Exercise directions: Between the line containing "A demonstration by" and the line containing "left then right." lies a run of lines; give that run again exactly, with both of those lines, and nothing else from the entries below.

━━━━━ Supplied data ━━━━━

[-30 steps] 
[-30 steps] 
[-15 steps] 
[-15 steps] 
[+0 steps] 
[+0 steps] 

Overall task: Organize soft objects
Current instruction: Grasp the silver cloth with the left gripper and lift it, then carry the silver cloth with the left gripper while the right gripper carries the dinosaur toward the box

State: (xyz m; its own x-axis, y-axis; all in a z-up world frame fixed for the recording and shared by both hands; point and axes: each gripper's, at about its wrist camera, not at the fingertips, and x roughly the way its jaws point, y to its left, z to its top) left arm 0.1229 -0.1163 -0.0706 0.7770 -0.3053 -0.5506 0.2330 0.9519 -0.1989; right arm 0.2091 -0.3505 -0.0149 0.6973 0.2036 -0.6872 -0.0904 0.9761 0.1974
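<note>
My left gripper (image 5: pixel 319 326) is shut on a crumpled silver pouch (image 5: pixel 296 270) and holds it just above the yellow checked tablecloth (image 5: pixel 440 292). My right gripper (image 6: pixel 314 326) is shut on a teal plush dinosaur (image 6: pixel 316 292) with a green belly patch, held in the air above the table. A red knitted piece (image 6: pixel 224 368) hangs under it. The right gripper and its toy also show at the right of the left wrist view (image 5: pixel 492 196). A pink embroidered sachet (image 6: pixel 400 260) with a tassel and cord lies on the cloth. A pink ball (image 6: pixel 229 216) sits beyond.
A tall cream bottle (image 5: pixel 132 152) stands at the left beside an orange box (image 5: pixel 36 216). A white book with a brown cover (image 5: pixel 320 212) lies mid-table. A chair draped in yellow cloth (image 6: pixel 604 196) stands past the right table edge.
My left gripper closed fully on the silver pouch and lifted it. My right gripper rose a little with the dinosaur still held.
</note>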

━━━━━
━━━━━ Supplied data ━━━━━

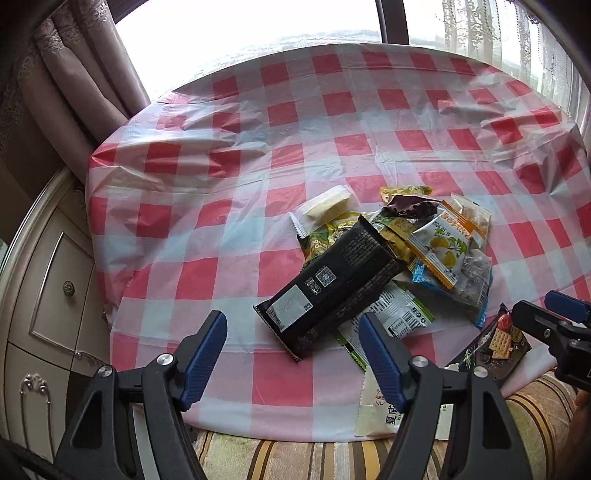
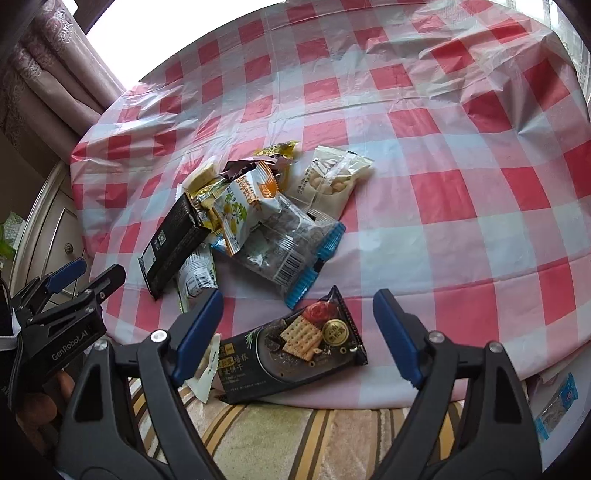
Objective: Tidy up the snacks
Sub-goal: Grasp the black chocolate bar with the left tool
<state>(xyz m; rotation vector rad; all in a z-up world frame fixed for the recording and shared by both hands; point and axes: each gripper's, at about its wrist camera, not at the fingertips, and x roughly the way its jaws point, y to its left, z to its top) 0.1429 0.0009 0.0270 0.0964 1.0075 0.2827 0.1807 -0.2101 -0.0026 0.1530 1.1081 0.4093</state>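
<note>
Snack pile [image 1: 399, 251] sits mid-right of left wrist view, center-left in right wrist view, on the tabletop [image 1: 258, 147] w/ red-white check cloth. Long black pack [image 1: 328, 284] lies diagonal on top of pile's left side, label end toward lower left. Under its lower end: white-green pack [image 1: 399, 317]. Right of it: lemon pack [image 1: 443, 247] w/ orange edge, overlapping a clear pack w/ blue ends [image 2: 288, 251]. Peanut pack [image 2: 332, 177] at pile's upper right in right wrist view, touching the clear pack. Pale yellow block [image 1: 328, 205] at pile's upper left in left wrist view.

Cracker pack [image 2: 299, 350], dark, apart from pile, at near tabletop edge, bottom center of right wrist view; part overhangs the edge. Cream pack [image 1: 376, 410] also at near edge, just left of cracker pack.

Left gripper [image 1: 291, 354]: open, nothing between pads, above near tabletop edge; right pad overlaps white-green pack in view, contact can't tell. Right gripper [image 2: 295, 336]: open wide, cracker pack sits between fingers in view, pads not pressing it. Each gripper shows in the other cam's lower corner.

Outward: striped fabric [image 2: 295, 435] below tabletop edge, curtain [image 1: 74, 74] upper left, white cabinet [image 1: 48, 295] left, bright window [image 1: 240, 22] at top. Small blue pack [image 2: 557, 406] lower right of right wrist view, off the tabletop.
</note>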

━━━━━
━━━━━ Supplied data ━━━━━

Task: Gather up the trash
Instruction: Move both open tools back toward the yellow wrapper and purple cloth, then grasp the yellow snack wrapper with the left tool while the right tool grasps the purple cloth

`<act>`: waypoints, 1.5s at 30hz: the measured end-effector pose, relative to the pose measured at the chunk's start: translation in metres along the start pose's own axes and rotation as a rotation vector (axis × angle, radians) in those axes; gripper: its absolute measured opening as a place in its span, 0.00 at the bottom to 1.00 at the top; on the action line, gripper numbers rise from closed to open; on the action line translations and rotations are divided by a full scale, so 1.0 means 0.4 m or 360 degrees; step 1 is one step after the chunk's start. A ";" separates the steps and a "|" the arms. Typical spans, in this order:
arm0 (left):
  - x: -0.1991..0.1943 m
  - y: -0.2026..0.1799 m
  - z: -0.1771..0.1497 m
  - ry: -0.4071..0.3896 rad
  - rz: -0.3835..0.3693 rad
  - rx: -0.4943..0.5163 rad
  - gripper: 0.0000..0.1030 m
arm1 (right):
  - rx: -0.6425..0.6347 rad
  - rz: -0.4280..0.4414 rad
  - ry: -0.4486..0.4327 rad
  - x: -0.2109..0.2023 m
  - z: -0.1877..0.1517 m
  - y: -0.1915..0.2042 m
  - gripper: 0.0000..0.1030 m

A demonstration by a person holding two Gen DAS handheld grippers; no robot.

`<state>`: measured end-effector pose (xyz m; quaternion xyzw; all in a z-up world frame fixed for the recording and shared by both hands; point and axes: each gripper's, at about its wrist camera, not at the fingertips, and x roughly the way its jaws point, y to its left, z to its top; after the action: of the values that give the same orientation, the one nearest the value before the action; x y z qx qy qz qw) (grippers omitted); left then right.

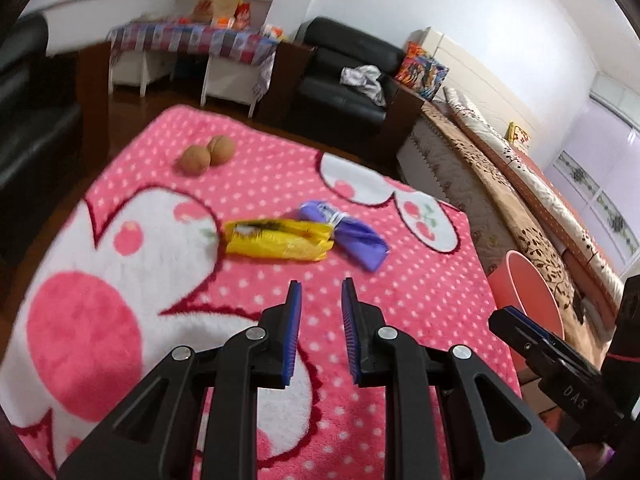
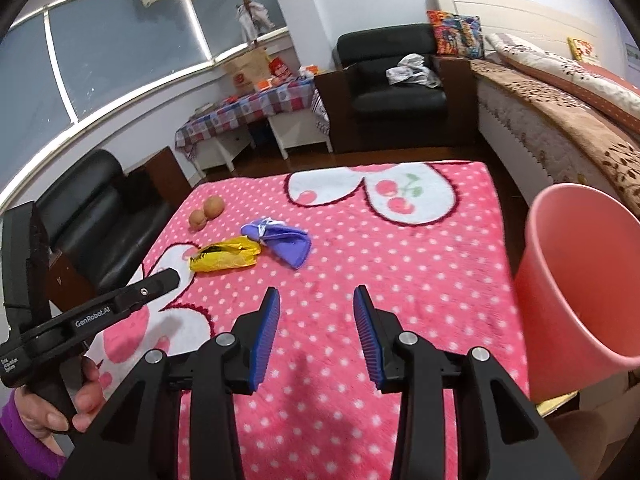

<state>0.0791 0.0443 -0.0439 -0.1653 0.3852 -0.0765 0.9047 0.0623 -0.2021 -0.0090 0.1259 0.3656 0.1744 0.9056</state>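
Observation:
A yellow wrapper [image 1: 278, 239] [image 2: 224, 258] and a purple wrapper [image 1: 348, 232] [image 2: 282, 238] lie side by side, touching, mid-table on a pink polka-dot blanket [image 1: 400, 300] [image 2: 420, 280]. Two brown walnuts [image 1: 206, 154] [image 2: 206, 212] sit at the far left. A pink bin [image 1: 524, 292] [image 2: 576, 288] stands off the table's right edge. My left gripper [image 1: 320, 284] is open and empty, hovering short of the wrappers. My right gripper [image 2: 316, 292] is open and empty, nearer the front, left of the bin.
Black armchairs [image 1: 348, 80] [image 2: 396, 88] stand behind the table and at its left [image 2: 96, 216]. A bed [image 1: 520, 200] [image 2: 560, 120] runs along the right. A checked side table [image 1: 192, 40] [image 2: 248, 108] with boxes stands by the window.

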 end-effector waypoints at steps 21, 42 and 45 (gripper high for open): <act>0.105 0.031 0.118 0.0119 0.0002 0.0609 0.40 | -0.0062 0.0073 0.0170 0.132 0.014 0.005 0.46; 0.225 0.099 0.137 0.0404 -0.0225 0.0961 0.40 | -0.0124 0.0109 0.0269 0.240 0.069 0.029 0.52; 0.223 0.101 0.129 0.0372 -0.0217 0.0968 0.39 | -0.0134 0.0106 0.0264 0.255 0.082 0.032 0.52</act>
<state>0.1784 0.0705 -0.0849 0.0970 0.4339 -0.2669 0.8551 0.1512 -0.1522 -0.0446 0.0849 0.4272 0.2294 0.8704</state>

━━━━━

Result of this task:
A demonstration by a person holding two Gen DAS handheld grippers; no robot.

`<state>`: measured end-effector pose (xyz m; quaternion xyzw; all in a z-up world frame fixed for the recording and shared by both hands; point and axes: each gripper's, at about its wrist camera, not at the fingertips, and x roughly the way its jaws point, y to its left, z to its top; after the action: of the values that give the same orientation, the one nearest the value before the action; x y z qx qy qz qw) (grippers omitted); left then right.

No other output belongs to this answer.